EXERCISE REQUIREMENTS |
Your answer is the lines below, exactly, from the one that contains "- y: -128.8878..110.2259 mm" through the one that contains "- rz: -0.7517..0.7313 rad", both included.

DATA PROVIDED |
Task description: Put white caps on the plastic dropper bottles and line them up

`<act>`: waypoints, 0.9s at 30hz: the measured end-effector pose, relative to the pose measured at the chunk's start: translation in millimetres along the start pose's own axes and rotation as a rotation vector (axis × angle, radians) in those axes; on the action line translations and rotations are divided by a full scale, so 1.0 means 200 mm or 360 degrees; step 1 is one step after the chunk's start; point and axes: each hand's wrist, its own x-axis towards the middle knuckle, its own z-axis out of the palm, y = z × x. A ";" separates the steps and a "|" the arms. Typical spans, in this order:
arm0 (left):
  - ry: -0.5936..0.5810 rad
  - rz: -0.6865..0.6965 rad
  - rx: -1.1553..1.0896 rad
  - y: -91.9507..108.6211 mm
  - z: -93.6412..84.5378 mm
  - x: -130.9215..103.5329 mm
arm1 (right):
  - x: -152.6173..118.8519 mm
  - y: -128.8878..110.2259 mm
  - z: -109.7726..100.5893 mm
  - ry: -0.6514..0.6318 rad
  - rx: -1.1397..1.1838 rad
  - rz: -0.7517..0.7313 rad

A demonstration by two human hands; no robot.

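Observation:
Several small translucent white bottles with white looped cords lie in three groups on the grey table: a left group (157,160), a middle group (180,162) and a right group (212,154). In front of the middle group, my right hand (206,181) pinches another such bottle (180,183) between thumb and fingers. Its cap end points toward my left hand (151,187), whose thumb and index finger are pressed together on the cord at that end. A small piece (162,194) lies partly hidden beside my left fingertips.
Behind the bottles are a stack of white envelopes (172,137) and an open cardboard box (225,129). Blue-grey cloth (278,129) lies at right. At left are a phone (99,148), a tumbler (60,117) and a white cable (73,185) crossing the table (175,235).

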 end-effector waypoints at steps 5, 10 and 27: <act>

RESPONSE TO THE TASK |
  - y: -128.8878..110.2259 mm
  - z: -109.7726..100.5893 mm
  - ry: -0.6514..0.6318 rad
  - rx: -1.1397..1.1838 rad
  - rz: -0.7517..0.7313 rad

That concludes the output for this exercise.